Exercise description:
Write out again the entries from the first line to the line that includes "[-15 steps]", keeping both of those lines.

Records from a data collection:
━━━━━━━━━━━━━━━━

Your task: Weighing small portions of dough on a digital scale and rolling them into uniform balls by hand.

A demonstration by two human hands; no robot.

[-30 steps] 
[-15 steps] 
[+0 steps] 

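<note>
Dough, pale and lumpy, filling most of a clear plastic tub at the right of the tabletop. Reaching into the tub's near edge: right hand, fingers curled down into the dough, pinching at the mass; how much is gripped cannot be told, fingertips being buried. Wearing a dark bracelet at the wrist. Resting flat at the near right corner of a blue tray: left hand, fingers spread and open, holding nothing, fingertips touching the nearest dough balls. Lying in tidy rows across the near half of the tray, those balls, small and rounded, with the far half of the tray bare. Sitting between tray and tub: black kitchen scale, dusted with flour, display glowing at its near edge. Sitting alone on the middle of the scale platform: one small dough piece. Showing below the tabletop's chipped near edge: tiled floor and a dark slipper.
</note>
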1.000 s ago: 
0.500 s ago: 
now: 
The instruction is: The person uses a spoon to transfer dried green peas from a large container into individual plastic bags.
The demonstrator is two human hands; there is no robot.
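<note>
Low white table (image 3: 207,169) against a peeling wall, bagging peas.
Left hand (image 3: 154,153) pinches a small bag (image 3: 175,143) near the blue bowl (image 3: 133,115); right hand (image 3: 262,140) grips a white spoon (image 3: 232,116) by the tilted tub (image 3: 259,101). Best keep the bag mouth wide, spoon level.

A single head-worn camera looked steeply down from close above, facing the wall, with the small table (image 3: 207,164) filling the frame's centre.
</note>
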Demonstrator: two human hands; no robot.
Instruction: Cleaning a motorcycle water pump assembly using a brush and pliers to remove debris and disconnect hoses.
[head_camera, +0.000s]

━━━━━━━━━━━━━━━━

Your solution:
Your task: Weighing small portions of dough on a digital scale and rolling them into uniform balls by hand.

A demonstration by two human hands; no robot.

[-30 steps] 
[-15 steps] 

Thus the exercise is complete.